Thursday, July 28, 2005

Yoga and Ecology

The first night of Yoga training, I attended a lecture on yoga and ecology. It wasn't part of our course but the topic seemed interesting. It was, except for the language used. My bullshit detectors for New Agey language are finely tuned, so it made it tough for me to get into it completely. I mean, all concepts introduced that night come out of really old traditions, so why not be faithful to the original terms?

And I never got the ecology connection. The point seemed to be introducing exercises to expand our consciousness from personal to global to universal. (See what I mean about language? Fuck!) We'd generally do something (i.e. meditation, yoga, nature awareness, candle-gazing, chanting) then write something for three minutes, usually the first thing that popped into our (individual? collective?) heads. Mine were pretty bad, but here goes:

>>Ujjayi--> Fire in a bowl. Feeding it with my breath. Fire in turn nourishes me, keeps me warm in my own bowl, this valley which clouds and storms kiss gently, yet rarely with passion. Cool hands work down my spine, pulling out knots and memories, allowing this space to fill with peace, the gentle wind blowing up this valley. Rain falls- a distraction, drops large, gumdrops flattened out with the force with which they fall, sugar to nourish all they touch.

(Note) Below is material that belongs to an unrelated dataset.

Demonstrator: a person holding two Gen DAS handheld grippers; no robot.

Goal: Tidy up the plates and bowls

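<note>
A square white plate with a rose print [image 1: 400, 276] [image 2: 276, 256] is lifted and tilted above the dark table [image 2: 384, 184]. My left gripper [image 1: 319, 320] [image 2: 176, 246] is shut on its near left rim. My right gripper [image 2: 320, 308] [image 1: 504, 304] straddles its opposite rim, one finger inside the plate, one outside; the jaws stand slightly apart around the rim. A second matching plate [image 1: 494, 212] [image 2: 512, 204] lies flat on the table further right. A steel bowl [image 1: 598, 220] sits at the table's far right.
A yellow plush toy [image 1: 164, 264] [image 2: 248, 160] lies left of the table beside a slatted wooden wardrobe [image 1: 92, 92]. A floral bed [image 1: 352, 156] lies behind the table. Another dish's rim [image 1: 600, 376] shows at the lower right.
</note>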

>>Nada-->The nada river flows, stopping at nothing. Energy channel of the bare earth, nutrients left on all the shores, inlets and runoffs carrying to the far reaches and out, beyond, up into the air the river goes, to those galaxies there, floating out to places beyond comprehension. Do these uncomprehendable beings nourish us with their energy rivers? Are their rivers composed of the same stuff as ours?

One other thing we did was eye gazing for three minutes. My partner was an old friend, Amy, from Texas. The whole thing was uncomfortably personal, but I'd love to try it with a lover someday. I wrote:

>>Dristi-->Shadows flicker across the face, like the flame in my periphery. Are these all the hidden emotions in Amy's life, a history of a soul torn by experience? Her face itself is kind, but the shadows distort. Her mouth too seems to move, silent verbal reaction to this pain. The light at the perimeter dims, like a lens suddenly changed in a 60's film. I hold focus, trying to ignore how incredibly personal this practice is. Do I have a right to see these secrets in someone I hardly know? Which brings this: what is she seeing in my eyes? Which of my own secrets are being revealed? Self-consciousness follows. Looking for the earth in her pupils, her rapid blinks are the change over eons.

Our last practice was free-drawing. Now, I absolutely suck at this. I have no talent at all, and my drawings always look done on a broken etch-a-sketch. I decided to color the spaces between my erratic lines. So at the top margin I wrote:

>>I like coloring more than drawing. My hand can't create what my mind can see. Are these doodles below the parts of the subconscious which I can't make out--seemingly random patterns expressed without thought? If coloring is better than drawing, would I make a better actor than director, a musical instrument rather than musician, a crayon rather than an artist?

DISCLAIMER: I promise never to write this badly again. This kind of stuff is best left in the journals of disgruntled residents of the Freshman dorm. I'll bring talent next time...



On the turntable: "High Fidelity" (soundtrack)

2 comments:

Anonymous said...

What's that in your bowl? Pits, alms, poetic concentration, dream confection metaphoric free ride, Ben and Jerry's at Bennigans for a full flair festival?
Just got my cable broadband installed today, so I can consult the NogNotes (currently on location in Guy-jean territory).
Sugoi, ne? Here's eye gazing at ya kako-E-money!
palermo6

-c said...

Let that freshman out, brotha, to dabble in debauchery and get some play! Yo.